SMH, wat we doin 2 r English?

Karl Sadkowski/Opinion Editor

Though I cannot speak for others, I must note with regret the absolute shabbiness your English has descended into in recent years. It appears that with the coronation of the screen in society, you have mutated into some unintelligible beast with bloodshot eyes and disheveled hair, hovering over a keyboard while contemplating which grammatically incorrect and shallow statement will make a satisfying status update.

I adamantly hold the opinion that bloodshot eyes and disheveled hair will not improve your chances for survival, and that status updates are superfluous.

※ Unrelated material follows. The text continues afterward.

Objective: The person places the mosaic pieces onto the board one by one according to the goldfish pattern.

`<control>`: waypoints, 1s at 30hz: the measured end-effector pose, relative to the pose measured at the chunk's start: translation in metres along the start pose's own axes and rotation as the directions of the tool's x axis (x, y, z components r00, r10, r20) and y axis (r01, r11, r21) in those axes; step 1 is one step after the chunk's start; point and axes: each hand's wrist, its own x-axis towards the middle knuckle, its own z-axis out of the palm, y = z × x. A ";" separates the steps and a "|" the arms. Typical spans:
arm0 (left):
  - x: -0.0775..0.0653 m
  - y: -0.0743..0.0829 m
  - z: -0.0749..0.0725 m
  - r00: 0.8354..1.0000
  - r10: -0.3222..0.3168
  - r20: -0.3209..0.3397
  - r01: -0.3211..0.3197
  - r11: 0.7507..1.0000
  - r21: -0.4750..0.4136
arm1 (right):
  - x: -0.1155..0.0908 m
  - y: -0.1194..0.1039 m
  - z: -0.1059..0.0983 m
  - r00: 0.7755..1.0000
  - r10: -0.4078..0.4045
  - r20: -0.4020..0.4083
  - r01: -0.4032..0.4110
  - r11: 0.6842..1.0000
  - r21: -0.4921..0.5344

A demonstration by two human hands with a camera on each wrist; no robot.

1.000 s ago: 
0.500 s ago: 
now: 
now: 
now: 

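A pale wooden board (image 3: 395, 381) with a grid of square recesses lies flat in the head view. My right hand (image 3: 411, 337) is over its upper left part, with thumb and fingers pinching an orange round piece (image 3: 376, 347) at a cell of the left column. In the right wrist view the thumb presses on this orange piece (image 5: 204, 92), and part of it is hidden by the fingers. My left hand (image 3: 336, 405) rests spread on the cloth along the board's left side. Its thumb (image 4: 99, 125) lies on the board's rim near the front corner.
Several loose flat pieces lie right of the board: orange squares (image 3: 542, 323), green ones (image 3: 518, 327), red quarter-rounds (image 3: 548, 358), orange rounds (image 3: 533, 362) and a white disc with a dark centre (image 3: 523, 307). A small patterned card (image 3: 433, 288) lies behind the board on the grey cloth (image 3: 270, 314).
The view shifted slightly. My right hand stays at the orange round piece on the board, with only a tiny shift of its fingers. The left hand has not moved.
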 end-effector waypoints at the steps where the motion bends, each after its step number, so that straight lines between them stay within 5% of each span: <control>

How could you, a conscientious individual, ever allow your level of communication to fall so deeply into the subterranean? I must recoil in disgust at your speech at times. I am taken aback by your arrant mistakes and intentional slang when you speak with your superiors, equals and inferiors alike. I without doubt put blame on the screen for these misfortunes, as it has trained you to express yourself without expression, instead replacing what may be beautiful or elegant with “cool” or “hot.” I thus must sadly conclude that your conscience is shrinking, as you submit to the screen and adopt its colorless jargon.

Before screens, would a person have needed to struggle to decipher your emoticon- and abbreviation-laden statements? Before screens, could you have had the power to publish poisonous material to mislead readers? Before screens, were five-second sound bytes relentlessly pounding your ears and forcing your mind into a constant state of neuroticism? Certainly not. It is why, then, I have ceased to respect you. My passive resistance to your incessant habits will involve nothing less than paralysis, embarrassing you as you lose any ability to vocalize yourself with your primitive contemporaries. I will refuse to work as a secretary in your head any longer.

Expression is rotting. Conscience is naught. Language is giving way to a voracious appetite for broken statements, returning ever closer to the original human speech of grunts and growls. Abandon the illusory benefits the screen advertises and purge yourself of the rubbish it feeds.